## Assigned task
Your answer should consist of the listing, repeated exactly.

## Source data
--
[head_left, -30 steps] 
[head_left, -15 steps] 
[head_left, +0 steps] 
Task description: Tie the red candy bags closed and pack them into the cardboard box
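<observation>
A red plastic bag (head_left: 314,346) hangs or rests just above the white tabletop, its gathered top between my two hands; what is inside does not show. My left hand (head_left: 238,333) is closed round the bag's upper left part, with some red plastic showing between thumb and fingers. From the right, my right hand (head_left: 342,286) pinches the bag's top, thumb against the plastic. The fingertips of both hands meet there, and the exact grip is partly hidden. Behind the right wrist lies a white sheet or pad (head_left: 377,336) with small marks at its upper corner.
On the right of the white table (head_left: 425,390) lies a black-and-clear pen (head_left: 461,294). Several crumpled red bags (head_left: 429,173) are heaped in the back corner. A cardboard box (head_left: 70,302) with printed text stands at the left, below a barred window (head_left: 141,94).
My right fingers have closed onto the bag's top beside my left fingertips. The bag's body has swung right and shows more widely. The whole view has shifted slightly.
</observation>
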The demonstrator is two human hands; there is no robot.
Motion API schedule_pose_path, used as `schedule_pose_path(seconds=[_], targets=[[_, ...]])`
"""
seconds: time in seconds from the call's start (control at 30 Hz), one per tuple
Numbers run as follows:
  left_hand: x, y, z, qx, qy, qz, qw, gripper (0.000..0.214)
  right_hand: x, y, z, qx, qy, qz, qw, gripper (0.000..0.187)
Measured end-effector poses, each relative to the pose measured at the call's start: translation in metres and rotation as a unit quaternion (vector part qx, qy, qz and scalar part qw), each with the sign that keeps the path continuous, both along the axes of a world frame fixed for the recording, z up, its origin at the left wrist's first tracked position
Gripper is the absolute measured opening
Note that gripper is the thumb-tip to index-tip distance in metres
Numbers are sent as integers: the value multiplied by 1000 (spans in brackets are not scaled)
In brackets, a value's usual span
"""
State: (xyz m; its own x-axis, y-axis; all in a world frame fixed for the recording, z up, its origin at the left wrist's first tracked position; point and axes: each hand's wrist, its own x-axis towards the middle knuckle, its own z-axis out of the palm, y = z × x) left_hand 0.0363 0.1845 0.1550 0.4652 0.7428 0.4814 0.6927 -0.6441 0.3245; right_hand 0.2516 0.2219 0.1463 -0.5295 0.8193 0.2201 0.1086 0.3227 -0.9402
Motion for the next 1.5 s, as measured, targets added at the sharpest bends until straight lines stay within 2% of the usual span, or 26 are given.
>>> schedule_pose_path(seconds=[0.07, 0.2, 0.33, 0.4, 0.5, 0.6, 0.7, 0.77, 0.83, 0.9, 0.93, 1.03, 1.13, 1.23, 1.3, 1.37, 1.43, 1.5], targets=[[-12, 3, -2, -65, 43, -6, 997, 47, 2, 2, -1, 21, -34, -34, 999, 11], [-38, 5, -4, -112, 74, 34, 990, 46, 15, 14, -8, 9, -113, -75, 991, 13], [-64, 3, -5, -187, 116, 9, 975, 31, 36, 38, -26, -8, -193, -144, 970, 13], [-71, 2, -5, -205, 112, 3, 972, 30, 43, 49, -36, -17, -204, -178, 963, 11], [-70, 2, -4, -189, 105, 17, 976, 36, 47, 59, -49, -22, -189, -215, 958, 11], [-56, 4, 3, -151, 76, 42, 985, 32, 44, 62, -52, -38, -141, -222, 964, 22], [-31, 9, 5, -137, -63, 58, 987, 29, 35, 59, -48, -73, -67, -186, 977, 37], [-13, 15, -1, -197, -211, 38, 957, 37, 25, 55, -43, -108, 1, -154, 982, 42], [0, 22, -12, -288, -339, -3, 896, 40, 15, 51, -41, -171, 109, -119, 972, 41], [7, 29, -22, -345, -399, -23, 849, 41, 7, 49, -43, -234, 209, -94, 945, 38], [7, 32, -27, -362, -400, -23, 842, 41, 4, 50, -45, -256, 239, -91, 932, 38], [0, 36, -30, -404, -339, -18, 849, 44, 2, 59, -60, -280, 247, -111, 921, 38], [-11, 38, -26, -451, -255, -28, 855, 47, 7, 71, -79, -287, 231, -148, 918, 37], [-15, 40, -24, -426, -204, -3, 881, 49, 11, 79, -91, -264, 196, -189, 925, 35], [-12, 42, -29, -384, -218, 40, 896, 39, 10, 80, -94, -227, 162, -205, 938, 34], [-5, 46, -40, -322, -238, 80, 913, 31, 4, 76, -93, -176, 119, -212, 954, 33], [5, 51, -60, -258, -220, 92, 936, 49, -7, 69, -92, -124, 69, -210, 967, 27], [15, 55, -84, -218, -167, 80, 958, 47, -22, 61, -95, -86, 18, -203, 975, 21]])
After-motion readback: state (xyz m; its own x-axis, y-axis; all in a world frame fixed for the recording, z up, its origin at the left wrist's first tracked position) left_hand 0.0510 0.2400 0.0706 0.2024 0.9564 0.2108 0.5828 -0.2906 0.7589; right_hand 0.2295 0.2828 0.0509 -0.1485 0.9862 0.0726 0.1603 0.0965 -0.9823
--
## Written response
[head_left, -30 steps] 
[head_left, -15 steps] 
[head_left, +0 steps] 
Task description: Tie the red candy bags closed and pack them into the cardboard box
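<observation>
A red plastic bag (head_left: 314,346) hangs or rests just above the white tabletop, its gathered top between my two hands; what is inside does not show. My left hand (head_left: 238,333) is closed round the bag's upper left part, with some red plastic showing between thumb and fingers. From the right, my right hand (head_left: 342,286) pinches the bag's top, thumb against the plastic. The fingertips of both hands meet there, and the exact grip is partly hidden. Behind the right wrist lies a white sheet or pad (head_left: 377,336) with small marks at its upper corner.
On the right of the white table (head_left: 425,390) lies a black-and-clear pen (head_left: 461,294). Several crumpled red bags (head_left: 429,173) are heaped in the back corner. A cardboard box (head_left: 70,302) with printed text stands at the left, below a barred window (head_left: 141,94).
My right fingers have closed onto the bag's top beside my left fingertips. The bag's body has swung right and shows more widely. The whole view has shifted slightly.
</observation>
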The demonstrator is two human hands; there is no robot.
Motion API schedule_pose_path, used as `schedule_pose_path(seconds=[_], targets=[[_, ...]])`
"""
seconds: time in seconds from the call's start (control at 30 Hz), one per tuple
Numbers run as follows:
  left_hand: x, y, z, qx, qy, qz, qw, gripper (0.000..0.214)
  right_hand: x, y, z, qx, qy, qz, qw, gripper (0.000..0.187)
Measured end-effector poses, each relative to the pose measured at the call's start: translation in metres and rotation as a unit quaternion (vector part qx, qy, qz and scalar part qw), each with the sign that keeps the path continuous, both along the axes of a world frame fixed for the recording, z up, its origin at the left wrist's first tracked position
Gripper is the absolute measured opening
Note that gripper is the thumb-tip to index-tip distance in metres
Numbers are sent as integers: the value multiplied by 1000 (spans in brackets are not scaled)
In brackets, a value's usual span
"""
State: (xyz m; its own x-axis, y-axis; all in a world frame fixed for the recording, z up, its origin at the left wrist's first tracked position; point and axes: each hand's wrist, its own x-axis towards the middle knuckle, its own z-axis out of the palm, y = z × x) left_hand 0.0363 0.1845 0.1550 0.4652 0.7428 0.4814 0.6927 -0.6441 0.3245; right_hand 0.2516 0.2219 0.1463 -0.5295 0.8193 0.2201 0.1086 0.3227 -0.9402
Motion for the next 1.5 s, as measured, targets added at the sharpest bends until straight lines stay within 2% of the usual span, or 26 are given.
>>> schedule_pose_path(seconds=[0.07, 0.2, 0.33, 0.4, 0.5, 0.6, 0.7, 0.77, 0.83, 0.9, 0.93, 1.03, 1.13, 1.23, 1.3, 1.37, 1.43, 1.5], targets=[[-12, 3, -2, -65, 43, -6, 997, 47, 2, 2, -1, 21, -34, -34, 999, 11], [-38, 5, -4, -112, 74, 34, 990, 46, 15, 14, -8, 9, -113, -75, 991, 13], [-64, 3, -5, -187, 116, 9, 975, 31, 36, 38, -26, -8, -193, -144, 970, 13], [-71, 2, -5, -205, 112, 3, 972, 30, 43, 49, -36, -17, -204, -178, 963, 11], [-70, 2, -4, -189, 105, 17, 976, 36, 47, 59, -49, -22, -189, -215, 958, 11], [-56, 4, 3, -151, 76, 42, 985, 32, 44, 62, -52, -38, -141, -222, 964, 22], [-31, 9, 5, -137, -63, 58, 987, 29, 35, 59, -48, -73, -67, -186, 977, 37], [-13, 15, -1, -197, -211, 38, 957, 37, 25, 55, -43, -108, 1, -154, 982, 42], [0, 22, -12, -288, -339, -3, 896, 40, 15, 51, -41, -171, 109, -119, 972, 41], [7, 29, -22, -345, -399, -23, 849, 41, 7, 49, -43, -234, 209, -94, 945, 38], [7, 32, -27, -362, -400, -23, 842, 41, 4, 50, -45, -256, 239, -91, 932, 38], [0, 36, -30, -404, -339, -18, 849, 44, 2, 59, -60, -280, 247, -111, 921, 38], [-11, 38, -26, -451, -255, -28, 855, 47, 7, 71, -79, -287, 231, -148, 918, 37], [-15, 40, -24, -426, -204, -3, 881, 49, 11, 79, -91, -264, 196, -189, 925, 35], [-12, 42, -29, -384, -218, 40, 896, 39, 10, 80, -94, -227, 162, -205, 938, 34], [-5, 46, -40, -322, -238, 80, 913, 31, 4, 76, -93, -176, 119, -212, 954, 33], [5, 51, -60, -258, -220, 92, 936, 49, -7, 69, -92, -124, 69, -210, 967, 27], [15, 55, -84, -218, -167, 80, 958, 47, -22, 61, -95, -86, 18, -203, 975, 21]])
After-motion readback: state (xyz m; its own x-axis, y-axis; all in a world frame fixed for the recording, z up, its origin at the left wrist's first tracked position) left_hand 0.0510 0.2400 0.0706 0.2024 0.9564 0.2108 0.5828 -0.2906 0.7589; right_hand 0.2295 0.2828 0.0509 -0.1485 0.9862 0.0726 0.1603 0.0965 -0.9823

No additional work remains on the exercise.